The median income in the U.S. if $52,029. At first-glance, that doesn’t seem like alot, especially considering the insane amounts of money those at the very top make. The administration (and many politicians) seem to consider a income about 4-5x the median to be rich. Certainly, regardless of where one lives, making more money, ceteris paribus, results in a higher standard of living. However, “rich” in one locale is absolutely not, no matter what anyone else may try to tell you, necessarily rich in another one.
In order for someone in Manhattan to have the same standard of living as someone making the national median income in St. Louis, they’d have to make over $125,000 a year! The cost of housing is 486% higher in Manhattan than St. Louis, utilities 87% more, groceries 66% more.
Using relatively conservative assumptions for purchase costs, taxes, etc, let’s assume you can afford about $5,500/month or so on housing. $250,000 a year in St Louis gets you over 6,000 sqft, 5 bed, 5 bath mansion. $5,500 (or so) in Manhattan gets you a 3 bedroom, 2 bath,5th floor 1,200 sqft (probably less, in actuality) condo in a decent-to-good location (this particular one is on 28th & 6th). The price/sqft is more than 5x higher for the NYC condo than the St. Louis mansion.
Certainly, there are more $250,000/year jobs in Manhattan than their are in St. Louis, but I think one would be hard pressed to consider raising a family in a 1,100 sqft NYC condo (even one with high-end finishes/appliances) versus raising one in a mansion in St. Louis, it’s hard to consider the former family rich, especially versus the latter. Sure, many people find the allure and cultural benefits of living in Manhattan worth the trade-off, but that’s another story for another time. “Rich,” no matter how you choose to define it, is a relative term when you account for cost of and quality of living. Anyone who says otherwise is likely a pundit and/or politician pandering to “the poor.”
The house in St. Louis is the 10th most expensive home in St. Louis currently listed in the Missouri MLS. The condo in Manhattan is roughly the 1,500th most expensive current listing there. Hell, there’s about 500 current listings in Manhattan for over $5 million, and almost 200 over $10 million, topping out at a stratospheric $60 million! $250,000 in St. Louis and you’re among the top 10 in town. $250,000 in Manhattan and you’re just another middle/upper-middle class guy or gal trying to make it big in the Big City.
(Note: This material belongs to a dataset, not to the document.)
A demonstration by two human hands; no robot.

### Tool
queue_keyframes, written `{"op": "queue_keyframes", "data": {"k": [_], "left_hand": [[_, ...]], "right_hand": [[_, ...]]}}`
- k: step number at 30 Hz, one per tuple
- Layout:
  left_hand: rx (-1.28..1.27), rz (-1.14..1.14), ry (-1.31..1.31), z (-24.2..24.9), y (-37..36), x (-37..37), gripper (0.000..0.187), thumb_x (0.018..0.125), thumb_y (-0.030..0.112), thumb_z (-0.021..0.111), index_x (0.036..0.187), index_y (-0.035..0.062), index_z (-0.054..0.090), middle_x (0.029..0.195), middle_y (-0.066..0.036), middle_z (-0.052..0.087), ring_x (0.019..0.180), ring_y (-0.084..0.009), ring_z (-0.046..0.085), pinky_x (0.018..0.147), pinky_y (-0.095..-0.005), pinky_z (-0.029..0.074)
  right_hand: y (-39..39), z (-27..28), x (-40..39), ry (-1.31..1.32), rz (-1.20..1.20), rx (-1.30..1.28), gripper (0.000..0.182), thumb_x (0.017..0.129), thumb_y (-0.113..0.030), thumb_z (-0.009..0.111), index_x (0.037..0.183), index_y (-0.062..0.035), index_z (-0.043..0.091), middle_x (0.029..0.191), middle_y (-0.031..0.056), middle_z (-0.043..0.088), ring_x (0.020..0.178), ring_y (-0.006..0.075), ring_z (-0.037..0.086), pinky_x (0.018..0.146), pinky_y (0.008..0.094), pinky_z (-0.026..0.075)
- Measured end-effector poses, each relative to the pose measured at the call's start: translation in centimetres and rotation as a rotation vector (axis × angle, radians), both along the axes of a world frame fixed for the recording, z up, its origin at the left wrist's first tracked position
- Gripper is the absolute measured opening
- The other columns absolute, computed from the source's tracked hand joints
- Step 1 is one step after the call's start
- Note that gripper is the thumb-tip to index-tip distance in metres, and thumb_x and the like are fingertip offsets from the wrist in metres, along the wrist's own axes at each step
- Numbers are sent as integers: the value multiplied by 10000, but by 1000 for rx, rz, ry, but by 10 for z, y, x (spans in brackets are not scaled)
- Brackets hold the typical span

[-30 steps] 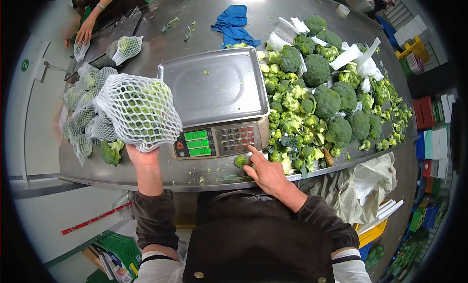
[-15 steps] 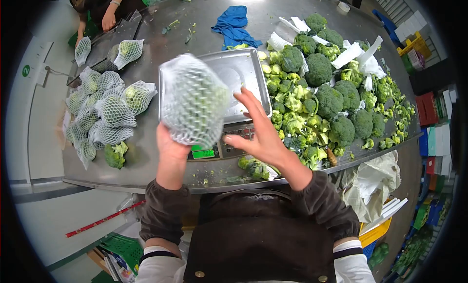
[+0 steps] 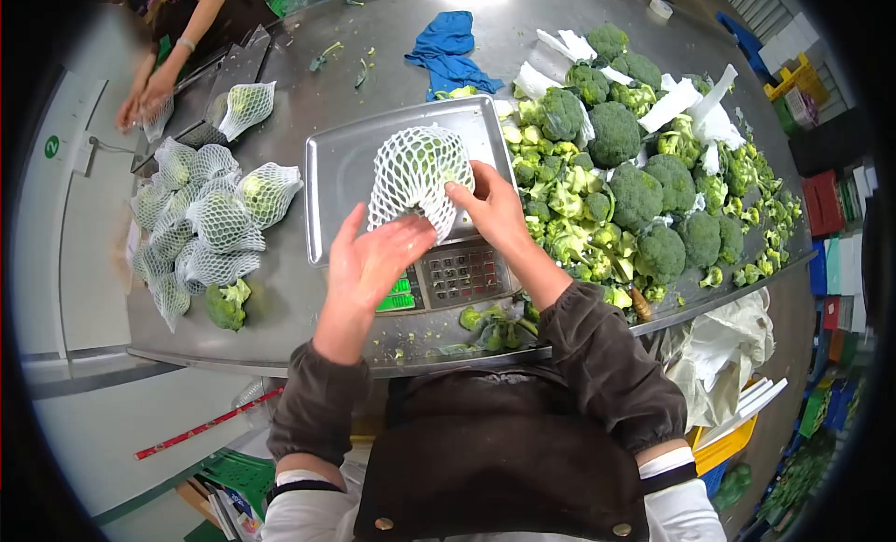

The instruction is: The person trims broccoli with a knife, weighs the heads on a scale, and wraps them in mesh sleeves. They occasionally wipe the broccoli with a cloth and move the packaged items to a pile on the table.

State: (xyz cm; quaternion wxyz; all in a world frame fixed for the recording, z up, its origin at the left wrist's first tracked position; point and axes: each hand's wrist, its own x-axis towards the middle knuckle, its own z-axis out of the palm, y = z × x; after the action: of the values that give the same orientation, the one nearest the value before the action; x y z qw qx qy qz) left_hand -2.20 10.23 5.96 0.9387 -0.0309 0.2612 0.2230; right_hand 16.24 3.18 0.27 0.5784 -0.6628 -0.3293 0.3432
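A broccoli head in a white foam net (image 3: 422,173) is over the metal tray of a scale (image 3: 338,164). My right hand (image 3: 495,206) grips it on the right side, with the thumb on the net and the fingers behind. Below it, my left hand (image 3: 378,262) is open, palm up, its outstretched fingertips at the gathered lower end of the net. Green digits glow on the scale's display (image 3: 397,297), partly behind my left hand.
Netted broccoli (image 3: 222,215) is piled at the left beside a bare broccoli piece (image 3: 227,305). Loose broccoli heads (image 3: 635,197) and trimmings cover the right. A blue cloth (image 3: 448,52) lies behind the scale. Another person's hands (image 3: 149,98) hold a net at the far left.
The netted broccoli has moved right and tipped over onto the tray area. My right hand has closed on its side, while my left hand has opened beneath it.
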Motion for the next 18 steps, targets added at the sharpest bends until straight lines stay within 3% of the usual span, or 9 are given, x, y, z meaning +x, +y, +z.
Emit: {"op": "queue_keyframes", "data": {"k": [1,3,4,6,7,9,13,15,18], "left_hand": [[-1,0,4,11,-6,-12,634,941,342,381,1295,-170,262,1345,-363,278,1276,-430,304,1068,-534,243],[289,-225,-17,29,-9,-33,581,944,321,376,1284,-147,318,1318,-347,348,1232,-437,377,1013,-519,351],[289,-219,-17,27,-1,-46,581,944,321,376,1284,-147,318,1318,-347,348,1232,-437,377,1013,-519,351],[482,-191,36,19,16,-78,526,948,301,367,1251,-128,389,1244,-322,455,1131,-438,488,897,-477,476],[482,-179,40,22,20,-87,526,948,301,367,1251,-128,389,1244,-322,455,1131,-438,488,897,-477,476],[631,28,267,31,28,-98,478,952,284,359,1218,-103,446,1165,-286,536,1024,-422,568,799,-427,535],[839,66,388,45,32,-92,433,938,282,416,1180,-70,484,1130,-247,567,966,-362,608,767,-388,534],[1030,99,605,51,31,-77,405,931,270,440,1161,-59,496,1093,-224,588,911,-316,634,714,-347,535],[1092,18,497,60,33,-50,399,916,274,473,1153,-45,501,1080,-201,597,895,-281,640,700,-326,528]], "right_hand": [[-5,3,1,4,0,-1,612,770,-328,684,1224,31,484,1005,174,619,910,225,603,795,310,472],[-17,7,6,-151,-58,8,569,787,-315,665,1219,14,495,1097,181,578,966,239,584,823,321,472],[-25,12,11,-101,-80,26,521,802,-292,655,1207,-1,508,1185,182,530,1013,246,566,856,330,466],[-46,19,23,-82,-129,62,417,848,-191,614,1201,4,509,1155,148,568,1041,218,562,891,323,455],[-56,23,28,-30,-131,72,373,873,-144,585,1202,11,506,1153,137,579,1064,211,557,904,323,452],[-72,18,36,-11,-180,127,315,892,-117,550,1175,18,521,1113,128,600,1025,192,577,864,306,467],[-93,24,41,111,-118,47,282,911,-141,523,1147,13,532,1041,99,628,827,133,618,702,246,479],[-96,25,37,92,-119,55,279,917,-154,515,1141,11,534,1011,94,636,762,118,613,648,225,467],[-100,26,35,83,-75,74,272,923,-145,501,1142,14,531,1004,106,635,733,121,612,617,218,465]]}}
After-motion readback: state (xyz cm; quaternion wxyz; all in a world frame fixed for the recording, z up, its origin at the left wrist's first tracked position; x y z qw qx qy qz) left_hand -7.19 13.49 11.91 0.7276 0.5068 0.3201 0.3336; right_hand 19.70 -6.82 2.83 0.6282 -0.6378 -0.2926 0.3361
Personally – and this concept goes back to when I was but a wee lad – when I think of someone being rich, not just well-off, but RICH, I think of at least a new(ish) S-Class Mercedes and a Range Rover in the garage, if not a Porsche Turbo or Ferrari to drive on weekends up to the house in Westchester or South Hampton or wherever. I don’t consider a family that can afford to live in a nice 1,100 sqft condo in an ok neighborhood in Manhattan to be RICH.
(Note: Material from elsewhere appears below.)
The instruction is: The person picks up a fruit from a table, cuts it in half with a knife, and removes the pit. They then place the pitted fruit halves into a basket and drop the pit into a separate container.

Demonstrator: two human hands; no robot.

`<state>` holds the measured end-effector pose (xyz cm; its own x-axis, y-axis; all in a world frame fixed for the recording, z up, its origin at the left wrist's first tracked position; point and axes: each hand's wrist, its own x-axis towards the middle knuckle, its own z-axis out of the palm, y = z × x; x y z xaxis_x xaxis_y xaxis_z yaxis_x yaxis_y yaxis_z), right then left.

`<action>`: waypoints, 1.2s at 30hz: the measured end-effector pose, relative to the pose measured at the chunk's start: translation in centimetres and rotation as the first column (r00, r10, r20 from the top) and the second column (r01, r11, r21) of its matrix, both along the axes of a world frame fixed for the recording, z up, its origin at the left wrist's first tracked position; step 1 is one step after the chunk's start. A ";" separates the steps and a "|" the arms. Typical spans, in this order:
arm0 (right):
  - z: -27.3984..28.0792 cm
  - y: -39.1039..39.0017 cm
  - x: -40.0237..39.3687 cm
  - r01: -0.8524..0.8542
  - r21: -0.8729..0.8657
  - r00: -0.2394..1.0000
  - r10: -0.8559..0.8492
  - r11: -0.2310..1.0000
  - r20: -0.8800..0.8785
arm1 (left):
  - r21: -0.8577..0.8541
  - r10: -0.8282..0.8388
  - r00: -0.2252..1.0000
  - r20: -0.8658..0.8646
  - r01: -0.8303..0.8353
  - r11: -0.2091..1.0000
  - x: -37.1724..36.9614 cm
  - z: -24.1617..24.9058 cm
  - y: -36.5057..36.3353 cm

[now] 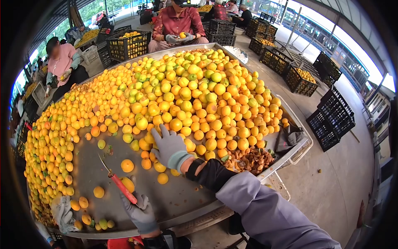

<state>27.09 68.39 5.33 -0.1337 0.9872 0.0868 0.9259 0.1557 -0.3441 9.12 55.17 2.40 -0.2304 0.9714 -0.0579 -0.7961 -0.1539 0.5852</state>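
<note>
My left hand (140, 212), in a grey glove, is closed around the red handle of a knife (121, 187) at the near edge of a metal table (110, 205). The narrow curved blade points up and away to the left. A yellow-orange fruit (128, 183) shows right behind the handle. My right hand (169, 146), gloved in grey with a teal cuff, lies with fingers spread on the near side of a large heap of apricot-like fruits (178, 91). Several loose fruits, among them an orange one (127, 165), rest on the metal between my hands and farther left.
Brown scraps (248, 161) and a dark cloth (289, 139) lie at the table's right corner. A crumpled pale glove or bag (63, 213) lies at the left. Across the table sits a person (178, 25); another person (62, 62) is at left. Black crates (331, 118) stand on the floor.
</note>
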 end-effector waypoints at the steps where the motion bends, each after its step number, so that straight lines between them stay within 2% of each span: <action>1: 0.3 -0.3 -0.1 -0.036 0.014 0.999 0.036 0.999 -0.015 | 0.003 -0.003 1.000 -0.001 0.003 1.000 0.2 0.1 -0.2; 2: 0.3 -0.4 -0.1 -0.070 0.032 0.997 0.070 0.997 -0.027 | -0.019 0.031 0.994 -0.102 -0.033 0.999 0.5 0.6 -0.3; 3: -0.5 -0.1 0.5 -0.078 0.134 0.993 0.089 0.988 -0.082 | -0.037 0.062 0.978 -0.201 -0.071 0.997 0.8 0.9 -0.3; 4: -0.9 0.5 1.6 -0.075 0.138 0.993 0.087 0.988 -0.080 | -0.032 0.060 0.978 -0.199 -0.068 0.997 0.7 0.9 -0.1; 6: -0.7 1.9 5.0 -0.017 0.281 0.993 0.049 0.960 -0.105 | -0.084 0.053 0.999 -0.011 -0.054 0.995 0.2 0.6 0.1; 8: 1.8 3.2 8.9 0.153 0.157 0.988 -0.154 0.976 -0.006 | -0.065 0.055 0.998 -0.024 -0.056 0.996 0.1 0.0 0.3; 10: 0.8 5.6 13.3 0.278 0.255 0.946 -0.309 0.926 0.092 | -0.040 0.062 0.997 -0.037 -0.064 0.997 -0.1 -0.2 0.7; 12: 0.7 6.9 16.2 0.354 0.302 0.883 -0.423 0.885 0.206 | -0.038 0.067 0.990 -0.126 -0.073 0.997 0.0 -0.2 0.9; 13: 0.8 7.4 17.1 0.351 0.304 0.884 -0.421 0.886 0.206 | -0.036 0.071 0.990 -0.125 -0.076 0.997 -0.1 -0.4 1.1; 15: 1.8 8.0 17.8 0.402 -0.039 0.915 -0.401 0.915 0.035 | -0.057 0.094 0.978 -0.189 -0.107 0.993 -0.3 -0.8 1.6; 16: 2.0 8.1 17.9 0.405 -0.039 0.914 -0.403 0.914 0.036 | -0.058 0.092 0.978 -0.188 -0.104 0.993 -0.4 -1.1 1.7; 18: 4.3 7.6 16.5 0.271 -0.189 0.963 -0.266 0.944 0.052 | 0.012 0.052 0.941 -0.335 -0.051 0.999 -0.7 -1.2 2.2; 19: 5.5 7.6 15.5 0.276 -0.204 0.958 -0.254 0.939 0.131 | 0.016 0.059 0.941 -0.334 -0.057 0.998 -0.6 -1.0 2.6; 20: 5.2 8.5 15.5 0.271 -0.203 0.960 -0.248 0.941 0.131 | -0.001 0.085 0.955 -0.283 -0.089 0.996 -0.4 -0.7 2.8; 22: 3.6 11.3 16.2 0.201 0.202 0.978 -0.208 0.959 0.015 | -0.019 0.116 0.965 -0.234 -0.124 0.992 -0.7 -0.8 3.5; 23: 3.5 12.9 16.5 0.208 0.311 0.977 -0.214 0.927 -0.017 | -0.009 0.102 0.981 -0.166 -0.105 0.994 -1.1 -1.1 3.6; 24: 3.4 14.6 16.8 0.234 0.347 0.965 -0.260 0.908 0.031 | 0.002 0.087 0.992 -0.095 -0.087 0.996 -1.4 -1.3 3.8; 26: 2.8 17.3 16.9 0.279 0.292 0.946 -0.315 0.915 0.083 | 0.006 0.093 0.989 -0.114 -0.093 0.996 -1.6 -0.9 4.2; 28: 2.6 17.8 14.9 0.312 0.222 0.943 -0.330 0.924 0.049 | 0.007 0.100 0.985 -0.138 -0.100 0.995 -1.8 -0.9 4.5; 29: 2.1 17.7 14.2 0.356 0.152 0.932 -0.363 0.922 0.019 | 0.018 0.132 0.954 -0.269 -0.132 0.991 -1.8 -1.1 4.5; 30: 1.7 17.3 13.8 0.342 0.157 0.932 -0.356 0.927 0.071 | 0.035 0.155 0.906 -0.394 -0.154 0.987 -1.6 -1.2 4.6; 32: 2.2 15.3 13.1 0.212 0.099 0.961 -0.226 0.972 0.159 | 0.059 0.162 0.883 -0.440 -0.151 0.987 -1.3 -1.6 5.1; 33: 2.4 14.4 12.5 0.206 0.056 0.960 -0.213 0.977 0.182 | 0.086 0.177 0.855 -0.487 -0.155 0.984 -1.1 -1.9 5.3; 34: 2.4 13.8 12.0 0.200 0.013 0.959 -0.198 0.980 0.201 | 0.088 0.171 0.857 -0.486 -0.147 0.985 -1.1 -2.1 5.4; 36: 1.2 12.9 12.1 0.132 0.072 0.979 -0.142 0.989 0.149 | 0.071 0.111 0.874 -0.474 -0.088 0.994 -1.7 -2.6 5.4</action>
They’re certainly not poor by any stretch of the imagination – please, so saying would be patently ridiculous – but they’re not entertaining dozens of the City’s upper-crust guests for dinner parties (as one could do with the 6,000 sqft in the St. Louis mansion) let alone taking the non-existent Bentley out to the Country Club at which they can’t afford a membership.
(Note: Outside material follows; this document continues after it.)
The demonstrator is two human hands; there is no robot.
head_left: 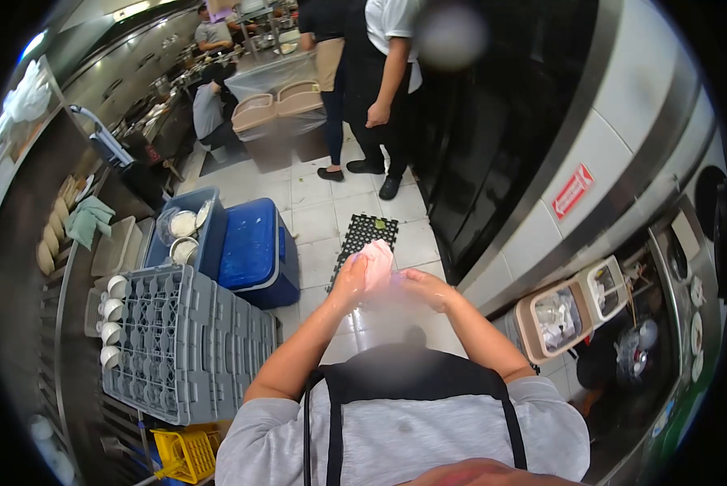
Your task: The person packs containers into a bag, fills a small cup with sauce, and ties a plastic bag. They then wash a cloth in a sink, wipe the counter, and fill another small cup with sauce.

Heck, depending on how many children they have and how much they spend on non-essentials, they’re still relegated to flying coach. RICH people don’t fly coach – let alone commercial – unless its by their own volition.
No one should be even remotely considering playing a violin – no matter how tiny – for someone making $250,000 in Manhattan, but no one should think, not for a minute, they’re living the lifestyles of the Rich & Famous, either.
They’re living better than 99.99% of the rest of the World’s population for crying out loud, but a Nationally-uniform standard of “RICH” for tax and policy purposes that ignores cost of living unfairly punishes those who live in high-cost areas far more than it does those who live in lower-cost ones.
*Caveat: The information presented above on cost of living is from the link at the beginning of this article is from ReMax, the real estate brokerage. The data is cited as being from a CNN Money article and the U.S. Census but I have not independently verified the accuracy of these numbers.